How to use SSH terminal access

CompleteFTP (Professional and Enterprise Editions only) supports SSH terminal access. This means that a command-line SSH client can SSH onto the CompleteFTP server machine, obtain a shell and use various command-line commands.

Note that CompleteFTP must have SSH terminal access enabled (disabled by default).

SSH Terminal Acces

And the user must also have SSH terminal access enabled.

SSH Terminal Acces

Both Windows and non-Windows (internal) users can be granted terminal access. However as non-Windows users run by default as the local SYSTEM user, for security reasons they are not permitted to exec processes.

SSH Terminal Shell

The setting, 'SSH terminal shell', determines the type of command-line that the user is given when they log in via SSH terminal.

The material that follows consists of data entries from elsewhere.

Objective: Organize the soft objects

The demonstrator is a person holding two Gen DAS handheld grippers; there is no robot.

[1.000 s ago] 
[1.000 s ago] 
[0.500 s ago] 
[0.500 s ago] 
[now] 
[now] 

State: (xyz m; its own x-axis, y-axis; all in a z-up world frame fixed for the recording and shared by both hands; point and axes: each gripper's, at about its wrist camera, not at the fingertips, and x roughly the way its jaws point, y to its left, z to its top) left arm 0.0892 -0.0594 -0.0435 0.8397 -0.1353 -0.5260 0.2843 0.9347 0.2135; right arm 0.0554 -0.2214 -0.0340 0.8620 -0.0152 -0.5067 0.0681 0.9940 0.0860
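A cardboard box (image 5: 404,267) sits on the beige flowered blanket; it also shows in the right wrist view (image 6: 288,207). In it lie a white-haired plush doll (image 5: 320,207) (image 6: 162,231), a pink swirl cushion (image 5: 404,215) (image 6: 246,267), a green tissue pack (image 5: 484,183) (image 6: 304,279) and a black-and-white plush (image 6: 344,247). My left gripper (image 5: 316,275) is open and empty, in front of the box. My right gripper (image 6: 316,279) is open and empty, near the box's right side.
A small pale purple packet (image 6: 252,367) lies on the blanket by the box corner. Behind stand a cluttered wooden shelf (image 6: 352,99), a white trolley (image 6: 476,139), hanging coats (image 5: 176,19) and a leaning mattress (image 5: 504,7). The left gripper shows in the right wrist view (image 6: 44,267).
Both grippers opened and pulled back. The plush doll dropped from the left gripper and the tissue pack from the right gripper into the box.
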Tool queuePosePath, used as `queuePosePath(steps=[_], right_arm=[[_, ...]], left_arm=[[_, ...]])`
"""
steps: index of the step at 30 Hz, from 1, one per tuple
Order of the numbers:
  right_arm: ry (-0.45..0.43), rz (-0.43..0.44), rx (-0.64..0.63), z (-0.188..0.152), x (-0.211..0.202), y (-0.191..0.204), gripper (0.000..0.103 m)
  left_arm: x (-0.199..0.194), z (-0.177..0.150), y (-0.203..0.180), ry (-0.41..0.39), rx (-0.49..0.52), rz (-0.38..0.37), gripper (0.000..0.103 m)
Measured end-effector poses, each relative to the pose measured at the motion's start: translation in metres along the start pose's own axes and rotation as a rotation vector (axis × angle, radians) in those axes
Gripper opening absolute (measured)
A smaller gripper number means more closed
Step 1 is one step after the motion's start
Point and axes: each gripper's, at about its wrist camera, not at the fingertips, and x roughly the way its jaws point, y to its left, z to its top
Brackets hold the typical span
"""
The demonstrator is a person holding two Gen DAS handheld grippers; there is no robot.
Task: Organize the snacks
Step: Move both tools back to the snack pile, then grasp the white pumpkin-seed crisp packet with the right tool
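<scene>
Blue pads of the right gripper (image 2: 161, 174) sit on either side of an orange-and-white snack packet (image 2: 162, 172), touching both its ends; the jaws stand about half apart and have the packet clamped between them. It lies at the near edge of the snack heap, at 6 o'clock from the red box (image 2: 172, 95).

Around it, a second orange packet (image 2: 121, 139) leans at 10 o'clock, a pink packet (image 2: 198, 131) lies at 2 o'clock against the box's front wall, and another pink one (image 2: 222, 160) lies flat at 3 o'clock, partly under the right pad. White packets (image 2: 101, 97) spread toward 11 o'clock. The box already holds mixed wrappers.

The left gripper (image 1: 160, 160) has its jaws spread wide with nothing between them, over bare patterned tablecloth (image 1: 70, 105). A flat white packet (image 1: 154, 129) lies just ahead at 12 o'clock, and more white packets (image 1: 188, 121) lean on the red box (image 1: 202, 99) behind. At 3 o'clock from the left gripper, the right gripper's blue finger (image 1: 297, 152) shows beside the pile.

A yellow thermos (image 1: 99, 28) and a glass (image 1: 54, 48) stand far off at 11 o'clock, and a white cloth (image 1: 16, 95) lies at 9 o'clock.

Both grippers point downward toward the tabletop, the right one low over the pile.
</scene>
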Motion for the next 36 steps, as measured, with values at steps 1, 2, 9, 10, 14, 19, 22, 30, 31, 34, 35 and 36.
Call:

The 'UNIX' shell offers UNIX-like commands, such as ls, cwd and pwd. A list may be obtained by executing the command, help. If an administrator logs in in this way then administration commands, such as useradd and folderadd, are available.

The JSS shell is a Javascript interpreter environment, similar to that found in the developer tools in browsers like Google Chrome and Microsoft Edge. The full JSS API is available. If an administrator is connected then configuration changes may be made via the Config object returned by the system.getConfig() function.


Once the server settings (in SFTP/SCP/SSH settings) are enabled for SSH terminal access, users can login to CompleteFTP via ssh username@hostname, from any command-line SSH client on any operating system.

Once logged in, users are presented with a simple Unix-like command-line shell that permits certain commands, such as changing directory, creating directories, and copying and renaming files.

The help command lists all available commands.

Exec command

The most useful command (and only permitted for Windows users) is exec, which can be used to launch programs and scripts. For example, to run a DOS command such as 'echo', you would use the standard 'cmd' program, e.g.

exec cmd /c echo test

The same technique can be used to run the DOS 'type' command to display the contents of a text file:

exec cmd /c type test1.txt

For DOS commands, the '/c' flag is necessary as it instructs the DOS shell to terminate after running the command.